Le député Hassen Jarboui a annoncé jeudi 4 juin 2026, via une publication sur les réseaux sociaux, sa démission de la présidence de la Commission de l’agriculture, de la sécurité alimentaire et de l’eau à l’Assemblée des représentants du peuple. Il a évoqué de profonds blocages administratifs et politiques ayant, selon lui, entravé toute dynamique de réforme du secteur.
Dans sa déclaration, l’élu a exprimé ses regrets envers ses collègues ainsi qu’à l’égard des acteurs du secteur agricole, notamment les agriculteurs qui avaient placé des attentes dans son mandat à la tête de cette commission stratégique.
Il a affirmé avoir abordé cette fonction comme une mission de travail et de réforme, fondée sur l’élaboration de propositions législatives et le renforcement du contrôle parlementaire, avec l’ambition de répondre aux difficultés structurelles du secteur agricole et aux enjeux liés à la sécurité alimentaire.
Cependant, selon lui, les efforts entrepris se sont heurtés à de multiples obstacles qu’il a qualifié de rigidités administratives, de lourdeurs bureaucratiques et de résistances internes au changement.
Il a dénoncé un environnement institutionnel marqué, d’après ses termes, par des logiques de blocage et des rivalités qui auraient freiné les initiatives de réforme.
Le député a avancé que plusieurs dossiers prioritaires touchant directement les agriculteurs avaient été ouverts, accompagnés de propositions concrètes et d’auditions des acteurs concernés, sans toutefois aboutir à des résultats tangibles en raison, selon lui, de freins persistants.
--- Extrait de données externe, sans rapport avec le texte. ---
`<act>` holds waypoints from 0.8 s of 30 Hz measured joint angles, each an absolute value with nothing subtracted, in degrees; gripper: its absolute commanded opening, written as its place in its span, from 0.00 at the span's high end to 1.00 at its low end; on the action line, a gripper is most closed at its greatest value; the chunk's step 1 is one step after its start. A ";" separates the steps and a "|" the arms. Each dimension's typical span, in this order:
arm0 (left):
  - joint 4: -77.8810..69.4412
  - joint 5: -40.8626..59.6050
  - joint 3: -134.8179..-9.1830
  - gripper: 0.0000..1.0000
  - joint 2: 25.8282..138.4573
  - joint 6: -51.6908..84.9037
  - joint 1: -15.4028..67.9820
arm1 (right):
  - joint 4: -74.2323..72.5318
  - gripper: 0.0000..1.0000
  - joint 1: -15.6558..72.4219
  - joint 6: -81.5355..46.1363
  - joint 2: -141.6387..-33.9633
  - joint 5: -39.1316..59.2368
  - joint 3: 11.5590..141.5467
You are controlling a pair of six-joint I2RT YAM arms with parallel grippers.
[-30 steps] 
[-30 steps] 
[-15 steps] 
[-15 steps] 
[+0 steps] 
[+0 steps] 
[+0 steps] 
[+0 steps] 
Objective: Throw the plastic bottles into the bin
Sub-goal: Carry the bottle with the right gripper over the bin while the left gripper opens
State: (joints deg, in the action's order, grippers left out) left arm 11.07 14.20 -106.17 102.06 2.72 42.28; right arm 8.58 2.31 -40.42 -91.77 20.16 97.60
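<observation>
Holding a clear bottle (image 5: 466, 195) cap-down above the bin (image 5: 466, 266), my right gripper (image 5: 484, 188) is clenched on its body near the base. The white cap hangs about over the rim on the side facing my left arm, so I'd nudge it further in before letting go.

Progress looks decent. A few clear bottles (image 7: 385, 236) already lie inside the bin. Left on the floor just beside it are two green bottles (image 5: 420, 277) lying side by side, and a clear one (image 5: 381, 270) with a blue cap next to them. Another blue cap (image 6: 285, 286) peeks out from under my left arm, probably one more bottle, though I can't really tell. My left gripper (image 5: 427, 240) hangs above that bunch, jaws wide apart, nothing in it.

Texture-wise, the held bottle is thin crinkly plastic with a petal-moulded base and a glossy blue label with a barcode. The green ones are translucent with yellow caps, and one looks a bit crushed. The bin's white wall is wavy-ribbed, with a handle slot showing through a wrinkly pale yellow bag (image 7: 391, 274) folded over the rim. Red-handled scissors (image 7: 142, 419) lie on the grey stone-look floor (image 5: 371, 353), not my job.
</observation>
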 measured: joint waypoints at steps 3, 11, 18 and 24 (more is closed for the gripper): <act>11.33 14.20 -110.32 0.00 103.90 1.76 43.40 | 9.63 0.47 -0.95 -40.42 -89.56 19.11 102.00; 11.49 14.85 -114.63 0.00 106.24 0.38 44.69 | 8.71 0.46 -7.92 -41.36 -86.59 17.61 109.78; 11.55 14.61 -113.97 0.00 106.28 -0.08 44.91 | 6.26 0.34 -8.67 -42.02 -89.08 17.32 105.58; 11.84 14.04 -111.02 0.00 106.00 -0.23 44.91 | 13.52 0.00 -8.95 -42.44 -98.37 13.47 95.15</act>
Estimant que les conditions nécessaires à une action efficace ne sont plus réunies, il a justifié sa décision par son refus de cautionner une situation d’immobilisme ou de donner l’image d’un processus de réforme qui n’aurait pas les moyens réels de sa mise en œuvre.
Hassen Jarboui a enfin affirmé maintenir son engagement en faveur du secteur agricole et des agriculteurs, promettant de poursuivre, depuis toute position politique qu’il occupera, son plaidoyer pour des réformes qu’il juge indispensables à la modernisation du secteur et à la garantie de la sécurité alimentaire du pays.